*What to work on*
Please give the listing again in its entirety, exactly as written.

______

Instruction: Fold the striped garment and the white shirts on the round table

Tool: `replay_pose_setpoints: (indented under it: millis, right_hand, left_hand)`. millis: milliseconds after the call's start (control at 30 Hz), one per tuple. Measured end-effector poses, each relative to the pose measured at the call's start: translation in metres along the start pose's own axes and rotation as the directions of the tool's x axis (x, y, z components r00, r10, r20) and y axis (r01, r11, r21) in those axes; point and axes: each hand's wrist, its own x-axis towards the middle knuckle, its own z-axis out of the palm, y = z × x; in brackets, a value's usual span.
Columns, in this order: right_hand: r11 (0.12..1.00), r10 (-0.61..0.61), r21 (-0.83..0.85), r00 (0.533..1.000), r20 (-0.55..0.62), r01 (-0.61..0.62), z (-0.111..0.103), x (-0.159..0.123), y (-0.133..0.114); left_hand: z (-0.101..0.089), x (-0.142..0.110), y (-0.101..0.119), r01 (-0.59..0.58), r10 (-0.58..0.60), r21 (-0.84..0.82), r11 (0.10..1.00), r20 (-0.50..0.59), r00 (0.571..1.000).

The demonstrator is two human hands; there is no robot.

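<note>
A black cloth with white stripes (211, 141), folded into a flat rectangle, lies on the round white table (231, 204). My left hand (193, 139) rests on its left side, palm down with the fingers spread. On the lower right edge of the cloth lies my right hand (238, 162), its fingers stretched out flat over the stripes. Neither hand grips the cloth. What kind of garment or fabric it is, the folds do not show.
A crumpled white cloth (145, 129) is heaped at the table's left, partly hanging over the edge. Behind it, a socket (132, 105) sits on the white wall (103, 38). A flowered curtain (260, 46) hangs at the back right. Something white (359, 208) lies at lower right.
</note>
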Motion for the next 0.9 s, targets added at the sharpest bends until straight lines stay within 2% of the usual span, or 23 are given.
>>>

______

*Task result*
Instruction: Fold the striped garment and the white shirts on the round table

Tool: `replay_pose_setpoints: (indented under it: millis, right_hand, left_hand)`. millis: milliseconds after the call's start (control at 30 Hz), one per tuple. Measured end-effector poses, each relative to the pose measured at the call's start: translation in metres along the start pose's own axes and rotation as the directions of the tool's x axis (x, y, z components r00, r10, r20) and y axis (r01, r11, r21) in those axes; point and axes: each hand's wrist, its own x-axis towards the middle knuckle, its own z-axis out of the palm, y = z × x; in brackets, a value's usual span.
Columns, in this order: right_hand: r11 (0.12..1.00), r10 (-0.61..0.61), r21 (-0.83..0.85), r00 (0.533..1.000), r20 (-0.55..0.62), r01 (-0.61..0.62), z (-0.111..0.103), x (-0.159..0.123), y (-0.133..0.114); left_hand: z (-0.101..0.089), x (-0.142..0.110), y (-0.101..0.119), r01 (-0.59..0.58), r10 (-0.58..0.60), r21 (-0.84..0.82), r11 (0.10..1.00), r20 (-0.50..0.59), r00 (0.571..1.000).

The demonstrator is two human hands; there is no robot.

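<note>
A black cloth with white stripes (211, 141), folded into a flat rectangle, lies on the round white table (231, 204). My left hand (193, 139) rests on its left side, palm down with the fingers spread. On the lower right edge of the cloth lies my right hand (238, 162), its fingers stretched out flat over the stripes. Neither hand grips the cloth. What kind of garment or fabric it is, the folds do not show.
A crumpled white cloth (145, 129) is heaped at the table's left, partly hanging over the edge. Behind it, a socket (132, 105) sits on the white wall (103, 38). A flowered curtain (260, 46) hangs at the back right. Something white (359, 208) lies at lower right.
</note>
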Motion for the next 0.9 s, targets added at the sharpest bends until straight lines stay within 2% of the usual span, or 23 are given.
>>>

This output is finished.